■ WORK ORDER
Without including any images, repeat the data exactly.

■ SOURCE DATA
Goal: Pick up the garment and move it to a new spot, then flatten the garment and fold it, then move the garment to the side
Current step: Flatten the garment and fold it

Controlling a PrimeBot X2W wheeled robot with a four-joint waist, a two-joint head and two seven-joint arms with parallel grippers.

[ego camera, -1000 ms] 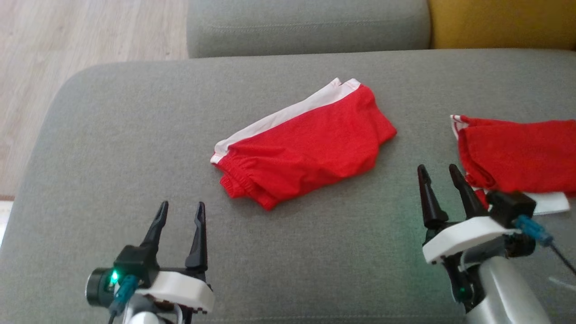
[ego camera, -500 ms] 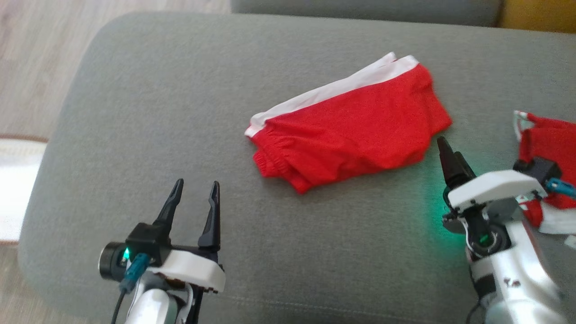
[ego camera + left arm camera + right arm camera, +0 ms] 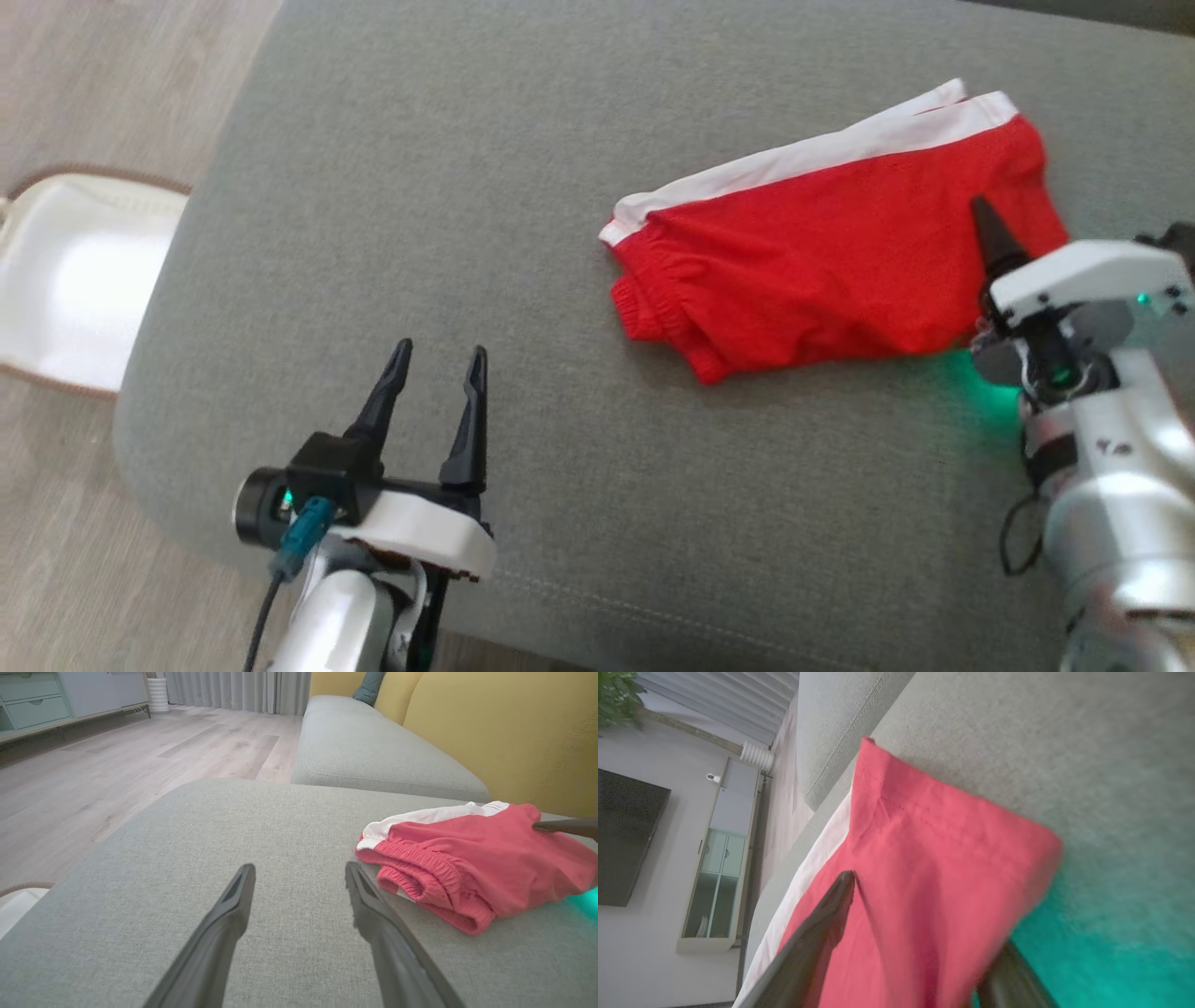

■ TASK SOLUTION
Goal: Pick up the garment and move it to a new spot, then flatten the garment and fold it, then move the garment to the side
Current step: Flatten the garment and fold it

Controlling a PrimeBot X2W wheeled robot with a four-joint waist, a two-joint head and two seven-joint arms with parallel grippers.

[ego camera, -1000 ms] 
[ego camera, -500 ms] 
[ego camera + left arm camera + right arm camera, +0 ms] 

Nothing else is needed for the answer.